## Exercise directions
Repeat the listing exactly. Pictures stay out of your copy.

===== Exercise data

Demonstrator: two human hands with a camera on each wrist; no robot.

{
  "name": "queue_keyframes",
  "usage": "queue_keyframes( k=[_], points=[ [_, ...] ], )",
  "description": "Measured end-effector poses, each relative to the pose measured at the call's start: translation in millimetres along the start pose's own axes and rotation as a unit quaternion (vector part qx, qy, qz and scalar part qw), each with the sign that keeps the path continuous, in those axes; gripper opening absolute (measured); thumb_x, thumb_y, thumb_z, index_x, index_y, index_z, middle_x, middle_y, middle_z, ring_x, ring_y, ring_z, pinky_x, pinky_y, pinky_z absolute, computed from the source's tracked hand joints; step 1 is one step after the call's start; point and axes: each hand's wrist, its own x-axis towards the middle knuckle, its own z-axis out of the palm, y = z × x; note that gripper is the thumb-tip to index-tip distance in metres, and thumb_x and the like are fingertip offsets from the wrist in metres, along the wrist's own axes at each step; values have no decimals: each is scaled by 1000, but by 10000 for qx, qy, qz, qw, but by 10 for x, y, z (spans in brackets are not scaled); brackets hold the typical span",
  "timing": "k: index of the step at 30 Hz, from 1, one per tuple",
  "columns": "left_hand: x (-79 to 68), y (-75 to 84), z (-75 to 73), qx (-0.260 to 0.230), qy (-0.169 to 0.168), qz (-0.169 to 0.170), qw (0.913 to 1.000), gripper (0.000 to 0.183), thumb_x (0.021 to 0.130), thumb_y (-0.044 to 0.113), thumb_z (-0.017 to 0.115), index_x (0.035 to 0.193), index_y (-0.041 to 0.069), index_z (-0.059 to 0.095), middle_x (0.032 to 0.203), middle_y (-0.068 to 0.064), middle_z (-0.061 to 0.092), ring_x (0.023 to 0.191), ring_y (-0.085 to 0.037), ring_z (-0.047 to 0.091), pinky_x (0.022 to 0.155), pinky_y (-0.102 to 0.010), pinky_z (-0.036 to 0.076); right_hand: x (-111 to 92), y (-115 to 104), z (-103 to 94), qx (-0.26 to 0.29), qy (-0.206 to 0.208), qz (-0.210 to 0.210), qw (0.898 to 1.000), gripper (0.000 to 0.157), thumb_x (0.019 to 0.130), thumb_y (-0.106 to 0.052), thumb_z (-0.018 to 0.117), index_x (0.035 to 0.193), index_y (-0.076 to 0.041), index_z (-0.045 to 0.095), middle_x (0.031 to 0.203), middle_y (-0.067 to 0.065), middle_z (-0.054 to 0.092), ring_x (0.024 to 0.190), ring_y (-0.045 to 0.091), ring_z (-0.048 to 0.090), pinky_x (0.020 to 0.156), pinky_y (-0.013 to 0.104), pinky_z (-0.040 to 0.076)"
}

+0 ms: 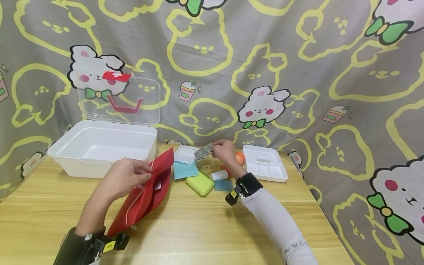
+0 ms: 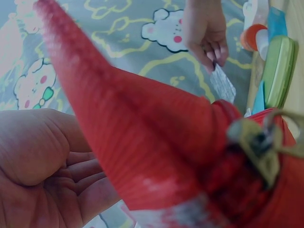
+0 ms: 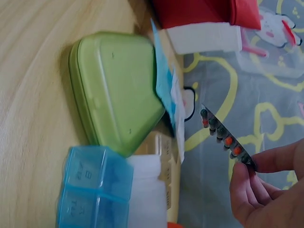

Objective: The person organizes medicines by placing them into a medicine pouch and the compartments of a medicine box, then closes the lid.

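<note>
On the left of a wooden table (image 1: 185, 228), near its far edge, is one white box (image 1: 76, 167), its one clear lid (image 1: 147, 88) raised, with one red handle (image 1: 126, 107). Right of the box's front, the left hand (image 1: 126, 176) holds one red pouch (image 1: 140, 209) by its upper edge between thumb and curled fingers; the pouch is tilted, its mouth gaping. Next comes a cluster: one white packet (image 1: 186, 154) at the back, one light-blue packet (image 1: 185, 170) touching it in front, and one green case (image 1: 200, 183) nearest the viewer. Above these, the right hand (image 1: 225, 151) pinches one blister pack (image 1: 203, 152) by its end, nearly closed on it, clear of the tabletop. Further right are one beige pill organizer (image 1: 211, 169), one white bottle (image 1: 219, 175), one blue pill box (image 1: 223, 185) and something orange (image 1: 240, 158), its count uncertain behind the wrist. Last, one compartmented white tray (image 1: 265, 163) sits near the table's right edge. Open wood stretches from the cluster toward the viewer, between the forearms.
</note>
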Motion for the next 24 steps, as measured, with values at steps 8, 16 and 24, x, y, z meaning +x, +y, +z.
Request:
queue_keyframes(
  k=[8, 16, 24],
  points=[
    [4, -7, -12, 3, 6, 23, 10000, 29, 91, 6, 72, 117, -7, 71, 100, -21, 75, 70, -16, 73, 68, -37, 64, -195, -149, 23, 255, -605, -264, 9975, 22, 91, -8, 67, 108, 4, 73, 97, 17, 73, 78, 25, 73, 82, 43, 63],
    [0, -25, -27, 27, 2, 29, 10000, 30, 91, 7, 72, 117, -7, 70, 100, -22, 75, 69, -16, 72, 68, -37, 64, -403, -267, 130, 352, -1186, -531, 9909, 19, 88, -5, 66, 101, 4, 74, 85, 16, 74, 65, 16, 69, 67, 32, 63],
    [-5, -5, -15, 2, 44, 35, 10000, 27, 92, 6, 71, 115, -6, 71, 98, -20, 76, 69, -15, 73, 70, -38, 64, -625, -341, 207, 87, -1602, -646, 9849, 17, 87, -7, 67, 99, 0, 76, 80, 10, 73, 64, 14, 66, 69, 39, 64]
  ],
)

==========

## Response to this exercise
Demonstrator: two human hands with a camera on each wrist; no robot.

{
  "name": "queue_keyframes",
  "usage": "queue_keyframes( k=[_], points=[ [_, ...] ], )",
  "description": "Measured end-effector poses, each relative to the pose measured at the call's start: translation in millimetres along the start pose's own axes and rotation as a unit quaternion (vector part qx, qy, qz and scalar part qw), each with the sign that keeps the path continuous, in those axes; gripper opening absolute (measured); thumb_x, thumb_y, thumb_z, index_x, index_y, index_z, middle_x, middle_y, middle_z, ring_x, ring_y, ring_z, pinky_x, pinky_y, pinky_z absolute, computed from the source's tracked hand joints; step 1 is one step after the call's start; point and axes: each hand's wrist, its own x-axis towards the middle knuckle, its own z-axis out of the palm, y = z × x; note that gripper is the thumb-tip to index-tip distance in metres, and thumb_x and the like are fingertip offsets from the wrist in metres, along the wrist's own axes at each step; values have no decimals: each is scaled by 1000, but by 10000 for qx, qy, qz, qw, but by 10 for x, y, z (spans in brackets are not scaled); brackets hold the typical span",
  "timing": "k: index of the step at 30 Hz, from 1, one per tuple",
  "columns": "left_hand: x (-79 to 68), y (-75 to 84), z (-75 to 73), qx (-0.260 to 0.230), qy (-0.169 to 0.168), qz (-0.169 to 0.170), qw (0.913 to 1.000), gripper (0.000 to 0.183), thumb_x (0.021 to 0.130), thumb_y (-0.044 to 0.113), thumb_z (-0.017 to 0.115), index_x (0.035 to 0.193), index_y (-0.041 to 0.069), index_z (-0.059 to 0.095), middle_x (0.032 to 0.203), middle_y (-0.068 to 0.064), middle_z (-0.061 to 0.092), ring_x (0.023 to 0.191), ring_y (-0.085 to 0.037), ring_z (-0.047 to 0.091), pinky_x (0.022 to 0.155), pinky_y (-0.102 to 0.010), pinky_z (-0.036 to 0.076); right_hand: x (-111 to 92), y (-115 to 104), z (-103 to 94), qx (-0.26 to 0.29), qy (-0.206 to 0.208), qz (-0.210 to 0.210), qw (0.898 to 1.000), gripper (0.000 to 0.157), thumb_x (0.019 to 0.130), thumb_y (-0.106 to 0.052), thumb_z (-0.018 to 0.117), index_x (0.035 to 0.193), index_y (-0.076 to 0.041), index_z (-0.045 to 0.095), middle_x (0.031 to 0.203), middle_y (-0.067 to 0.065), middle_z (-0.054 to 0.092), ring_x (0.024 to 0.190), ring_y (-0.045 to 0.091), ring_z (-0.048 to 0.090), pinky_x (0.020 to 0.156), pinky_y (-0.013 to 0.104), pinky_z (-0.040 to 0.076)"
}

+0 ms: 
+0 ms: 
+0 ms: 

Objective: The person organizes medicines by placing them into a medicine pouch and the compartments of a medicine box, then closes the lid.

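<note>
On the left of a wooden table (image 1: 185, 228), near its far edge, is one white box (image 1: 76, 167), its one clear lid (image 1: 147, 88) raised, with one red handle (image 1: 126, 107). Right of the box's front, the left hand (image 1: 126, 176) holds one red pouch (image 1: 140, 209) by its upper edge between thumb and curled fingers; the pouch is tilted, its mouth gaping. Next comes a cluster: one white packet (image 1: 186, 154) at the back, one light-blue packet (image 1: 185, 170) touching it in front, and one green case (image 1: 200, 183) nearest the viewer. Above these, the right hand (image 1: 225, 151) pinches one blister pack (image 1: 203, 152) by its end, nearly closed on it, clear of the tabletop. Further right are one beige pill organizer (image 1: 211, 169), one white bottle (image 1: 219, 175), one blue pill box (image 1: 223, 185) and something orange (image 1: 240, 158), its count uncertain behind the wrist. Last, one compartmented white tray (image 1: 265, 163) sits near the table's right edge. Open wood stretches from the cluster toward the viewer, between the forearms.
</note>
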Motion for the next 24 steps, as measured, with values at steps 8, 16 and 24, x, y, z meaning +x, +y, +z.
Request:
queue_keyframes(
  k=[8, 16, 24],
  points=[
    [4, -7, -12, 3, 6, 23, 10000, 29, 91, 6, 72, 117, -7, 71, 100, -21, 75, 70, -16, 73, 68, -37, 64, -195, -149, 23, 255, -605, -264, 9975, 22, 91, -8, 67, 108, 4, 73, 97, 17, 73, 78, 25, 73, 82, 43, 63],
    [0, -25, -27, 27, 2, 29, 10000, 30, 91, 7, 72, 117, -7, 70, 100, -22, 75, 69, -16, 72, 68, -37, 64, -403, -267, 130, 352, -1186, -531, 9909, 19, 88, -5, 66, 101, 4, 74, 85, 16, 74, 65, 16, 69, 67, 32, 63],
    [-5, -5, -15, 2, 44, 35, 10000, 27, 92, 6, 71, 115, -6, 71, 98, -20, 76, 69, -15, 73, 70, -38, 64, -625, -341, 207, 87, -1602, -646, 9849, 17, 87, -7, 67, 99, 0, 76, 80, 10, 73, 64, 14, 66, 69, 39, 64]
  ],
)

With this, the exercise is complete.